Scotsman.com
by John Sturrock
Published Date: 28 June 2010
THE courts of law are one of a range of methods of dispute resolution in a modern society – one which usually should serve as a very effective last resort. That proposition seems to be accepted by many people in many jurisdictions (including our own). However, it appears to some that the recent review of civil courts has taken a rather different view, in its conclusion that access to the courts is a fundamental right.
I think we are increasingly aware that courts are at one end of a broad spectrum. Most people with a problem, legal or otherwise, will neither wish to nor be able to use them. A substantial majority of civil and commercial cases that come into the court system are not decided by a judge. Are the energy and the financial and other resources dedicated to that end of the spectrum proportionate? Can these cases be sorted much more quickly and cheaply?

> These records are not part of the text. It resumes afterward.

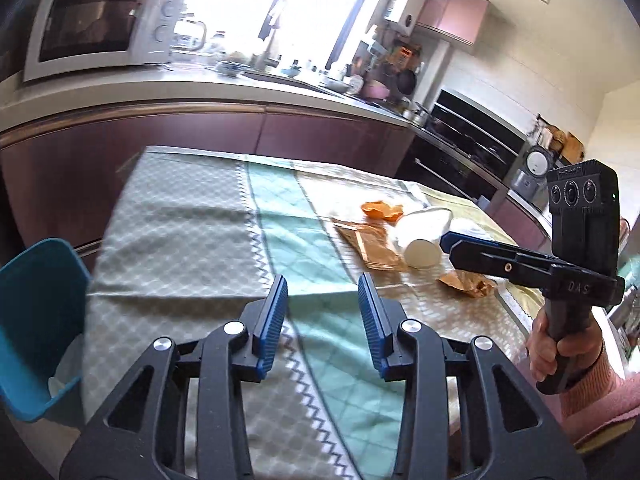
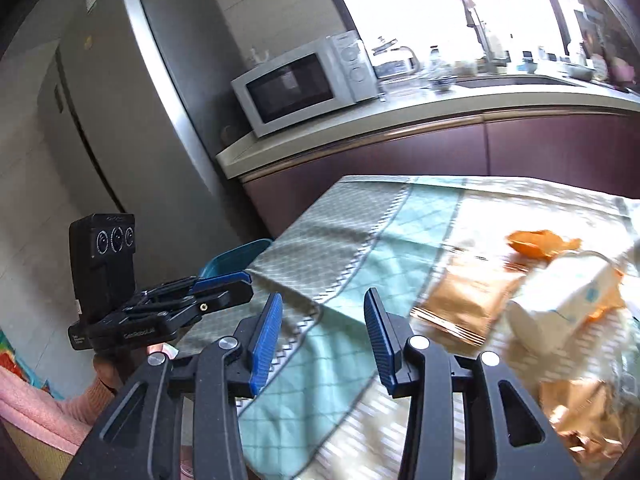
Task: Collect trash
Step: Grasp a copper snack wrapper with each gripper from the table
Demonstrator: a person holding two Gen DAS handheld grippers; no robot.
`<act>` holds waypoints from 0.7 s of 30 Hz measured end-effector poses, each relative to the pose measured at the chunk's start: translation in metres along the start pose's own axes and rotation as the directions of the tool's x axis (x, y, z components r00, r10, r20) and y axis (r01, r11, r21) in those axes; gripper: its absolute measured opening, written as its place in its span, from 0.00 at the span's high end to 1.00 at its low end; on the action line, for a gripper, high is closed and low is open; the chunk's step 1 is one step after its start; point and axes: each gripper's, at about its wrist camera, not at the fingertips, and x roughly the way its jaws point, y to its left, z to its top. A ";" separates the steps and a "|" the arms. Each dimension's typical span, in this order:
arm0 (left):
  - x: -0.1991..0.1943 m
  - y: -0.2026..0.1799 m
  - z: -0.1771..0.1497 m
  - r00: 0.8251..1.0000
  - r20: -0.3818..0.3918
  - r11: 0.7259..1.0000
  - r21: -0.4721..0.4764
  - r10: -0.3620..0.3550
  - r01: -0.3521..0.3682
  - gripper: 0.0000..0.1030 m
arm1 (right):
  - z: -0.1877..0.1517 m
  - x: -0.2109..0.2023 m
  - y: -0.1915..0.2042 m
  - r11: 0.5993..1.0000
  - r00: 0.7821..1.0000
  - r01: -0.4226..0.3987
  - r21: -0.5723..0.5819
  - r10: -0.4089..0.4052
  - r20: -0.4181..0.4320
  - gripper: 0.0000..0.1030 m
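Note:
Trash lies on the table: a white paper cup (image 1: pixel 420 236) on its side, a flat brown wrapper (image 1: pixel 370 246), an orange wrapper (image 1: pixel 382 210) behind them and a crumpled brown wrapper (image 1: pixel 466 282) nearer. My left gripper (image 1: pixel 323 292) is open and empty above the tablecloth, left of the trash. My right gripper (image 1: pixel 450 242) reaches in from the right beside the cup. In the right wrist view my right gripper (image 2: pixel 323 308) is open and empty, with the cup (image 2: pixel 568 300), the flat brown wrapper (image 2: pixel 468 300) and the orange wrapper (image 2: pixel 536 242) to its right.
A teal bin (image 1: pixel 36 320) with a white liner stands at the table's left edge, also in the right wrist view (image 2: pixel 234 258). The table has a green and grey patterned cloth (image 1: pixel 200 240). A counter with a microwave (image 1: pixel 100 26) runs behind; a fridge (image 2: pixel 132 100) stands at its end.

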 end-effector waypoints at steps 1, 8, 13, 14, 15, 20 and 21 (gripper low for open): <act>0.010 -0.010 0.000 1.000 -0.013 1.000 0.013 -0.022 0.022 0.65 | -0.003 -0.011 -0.013 1.000 1.000 0.024 0.018 -0.025 0.011 0.61; 0.070 -0.055 -0.005 0.993 -0.103 0.996 0.049 -0.064 0.070 0.65 | -0.025 -0.056 -0.069 0.980 0.984 0.166 0.113 -0.172 0.048 0.61; 0.101 -0.055 0.000 0.990 -0.139 0.999 0.039 -0.028 0.034 0.64 | -0.052 -0.076 -0.101 0.957 0.973 0.220 0.189 -0.230 0.032 0.56; 0.106 -0.054 0.002 0.989 -0.145 0.999 0.038 -0.019 0.025 0.64 | -0.057 -0.077 -0.106 0.952 0.971 0.228 0.205 -0.237 0.023 0.56; 0.110 -0.054 0.003 0.989 -0.150 0.999 0.039 -0.010 0.016 0.64 | -0.061 -0.079 -0.110 0.947 0.969 0.236 0.219 -0.246 0.018 0.56; 0.122 -0.052 0.011 0.987 -0.161 0.999 0.036 0.023 -0.017 0.63 | -0.078 -0.089 -0.126 0.927 0.963 0.261 0.268 -0.271 0.000 0.55; 0.124 -0.052 0.013 0.986 -0.162 0.999 0.036 0.025 -0.019 0.63 | -0.081 -0.089 -0.130 0.923 0.962 0.263 0.280 -0.273 -0.002 0.55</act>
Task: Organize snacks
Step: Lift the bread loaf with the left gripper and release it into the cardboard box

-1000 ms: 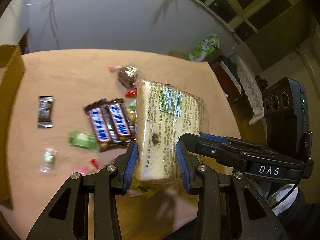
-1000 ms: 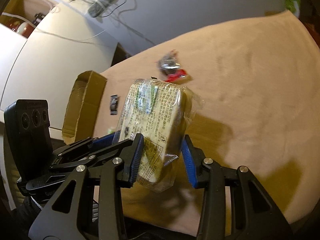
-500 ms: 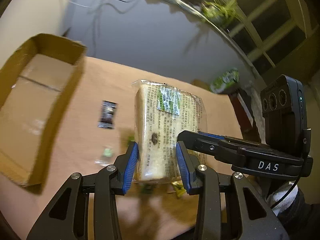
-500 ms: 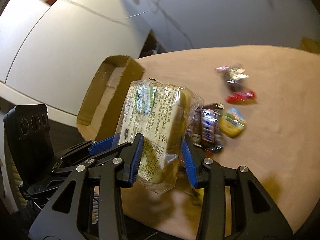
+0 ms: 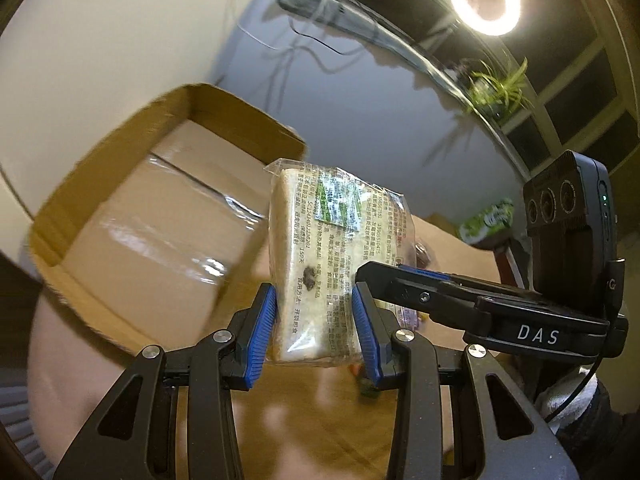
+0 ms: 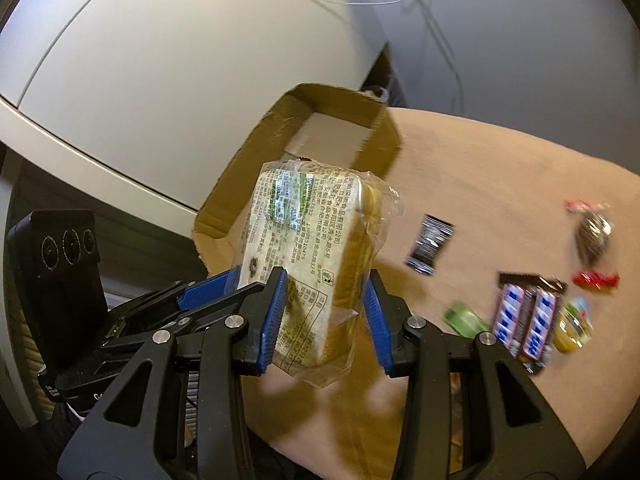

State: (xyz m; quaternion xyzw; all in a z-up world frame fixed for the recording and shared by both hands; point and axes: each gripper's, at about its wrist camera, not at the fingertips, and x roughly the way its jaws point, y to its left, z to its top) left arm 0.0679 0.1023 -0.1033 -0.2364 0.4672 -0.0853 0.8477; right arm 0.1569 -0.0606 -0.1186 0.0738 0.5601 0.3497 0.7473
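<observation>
- Two claws share one load: the left claw [image 5: 316, 332] and the right claw [image 6: 324, 322] each pinch the lower end of the same wrapped bread pack [image 5: 336, 264], blue pads against its opposite faces, one claw from either side.
- The pack hangs in the air, tilted, its top leaning toward the cardboard box [image 5: 132, 236]; it touches neither the box nor the worktop [image 6: 500, 184].
- It looks light and soft: sliced bread in thin clear film, so it probably squashes under a hard squeeze and springs back little.
- The film looks slick and loose, with a crinkled seal flap at the bottom, so a hold on film alone could slide; the pads sit better on the loaf's broad flat faces, as now.
- The box, open on top and empty as far as seen, stands at the worktop's far left edge in the right wrist view.
- Other snacks lie well apart toward the right edge: twin chocolate bars [image 6: 528, 322], a small dark packet [image 6: 430, 245], a green candy [image 6: 464, 318].
</observation>
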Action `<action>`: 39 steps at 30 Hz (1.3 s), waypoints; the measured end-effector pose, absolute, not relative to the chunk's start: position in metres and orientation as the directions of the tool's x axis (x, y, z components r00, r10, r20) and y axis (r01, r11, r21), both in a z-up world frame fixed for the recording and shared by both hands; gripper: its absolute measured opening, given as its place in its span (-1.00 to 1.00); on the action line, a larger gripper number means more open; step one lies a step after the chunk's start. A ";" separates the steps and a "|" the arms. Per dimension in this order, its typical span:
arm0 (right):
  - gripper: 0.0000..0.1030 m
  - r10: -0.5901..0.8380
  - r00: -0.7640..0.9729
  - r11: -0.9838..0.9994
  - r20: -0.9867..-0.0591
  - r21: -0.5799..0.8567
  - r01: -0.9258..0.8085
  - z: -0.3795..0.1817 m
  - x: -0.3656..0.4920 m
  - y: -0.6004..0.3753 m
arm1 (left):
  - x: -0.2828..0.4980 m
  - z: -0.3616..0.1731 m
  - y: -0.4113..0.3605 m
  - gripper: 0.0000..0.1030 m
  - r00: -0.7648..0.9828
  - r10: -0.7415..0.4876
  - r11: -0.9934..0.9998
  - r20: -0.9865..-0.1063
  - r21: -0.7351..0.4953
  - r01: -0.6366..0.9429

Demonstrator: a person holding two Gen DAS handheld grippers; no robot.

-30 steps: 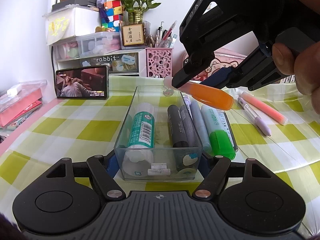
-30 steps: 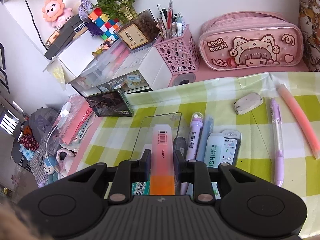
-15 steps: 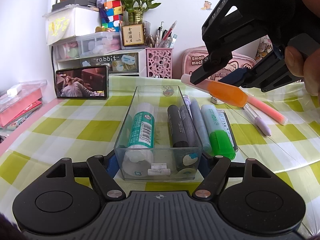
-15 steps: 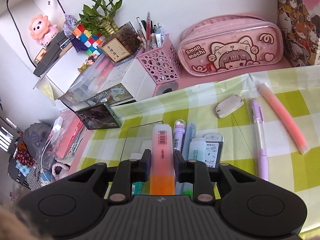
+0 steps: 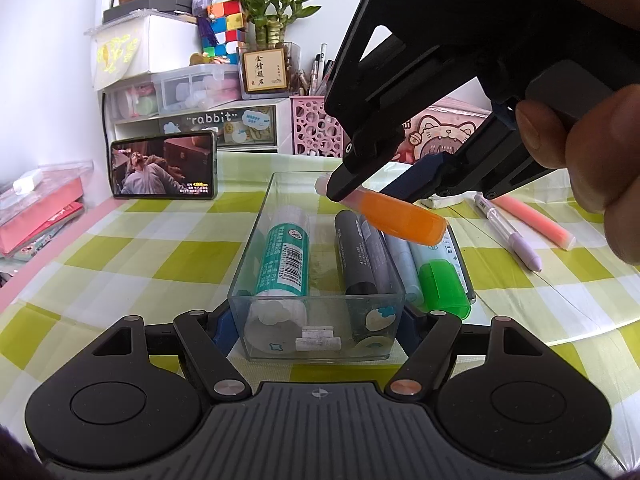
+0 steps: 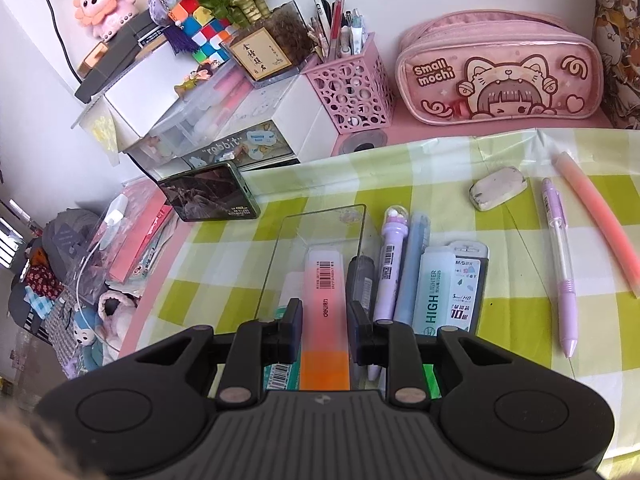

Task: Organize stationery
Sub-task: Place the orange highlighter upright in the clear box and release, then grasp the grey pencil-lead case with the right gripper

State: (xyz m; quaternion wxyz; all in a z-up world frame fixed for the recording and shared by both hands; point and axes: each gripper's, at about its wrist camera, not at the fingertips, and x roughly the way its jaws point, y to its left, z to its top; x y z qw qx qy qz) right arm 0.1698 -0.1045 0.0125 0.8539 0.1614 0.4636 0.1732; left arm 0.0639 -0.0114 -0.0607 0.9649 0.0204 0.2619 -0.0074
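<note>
Left wrist view shows the left tongs (image 5: pixel 316 320) clamped on the near end of the clear box (image 5: pixel 256 240), which stands on the checked surface (image 5: pixel 120 256) toward its near edge. Going left to right inside the box: a teal-labelled glue stick (image 5: pixel 286 256) lies along the left wall, a bare strip of floor follows, then a dark grey marker (image 5: pixel 356 256) lies by the right wall. Just outside that wall lie a pale blue pen (image 5: pixel 404 264) and a green-capped highlighter (image 5: pixel 440 280). Above the box's far right part, the right tongs (image 6: pixel 324 320) are clamped on an orange highlighter (image 5: pixel 400 220), held tilted and clear of the box floor.

Further right on the surface, a white eraser (image 6: pixel 498 188), a lilac pen (image 5: pixel 508 232) and a pink highlighter (image 5: pixel 532 222) lie loose, well apart from the box.

By my reading, the tidying is partly done: two items are boxed, the orange highlighter seems about to go into the bare strip, and the several pieces beside the box and at the right remain to be gathered.
</note>
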 end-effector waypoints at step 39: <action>-0.52 0.346 0.566 0.914 -0.748 0.405 -0.023 -0.010 0.181 -0.177 | 0.064 -0.061 -0.012 0.41 0.863 -0.006 0.999 -0.506 0.025 0.022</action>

If a substantial proportion of cases in the judicial system are resolved without judicial determination, should people be encouraged to try proven means to expedite that resolution, before being allowed to use or continue to use publicly funded courts? Nobody suggests settlement can be compelled or that people's right to go to court should be removed, but there are legitimate ways to address many cases in a more economically efficient way.
For many, litigation of any sort tends to be unattractive not just because of expense or delay, but because the adversarial process is not ideally suited to the needs of the modern era and is not what most people want. Control, cost management, creativity and certainty are important.
This could also be about giving power back to the parties – so the process belongs to those whose problem it is, not to advisers or judges. It is perhaps about democratisation of the problem-solving process. This might have a strong resonance with many Scots.
The biggest risk for the courts in Scotland might be that they simply become less relevant as more people with differences, disagreements or disputes turn to flexible processes which offer a more creative, forward-looking option.
This is not to say courts are redundant; far from it. In those few cases decided by judges, excellence, speed, value for money and clarity and fairness of procedures will be critical. But for most people, the goal is likely to be accelerated – and more collaborative resolution of problems. This is still – or can be – about legal rights but it is also about a host of other interests, relationships, needs and issues. In negotiated resolution, law is only one feature among many and not, in many cases, the dominant one unless we make it so.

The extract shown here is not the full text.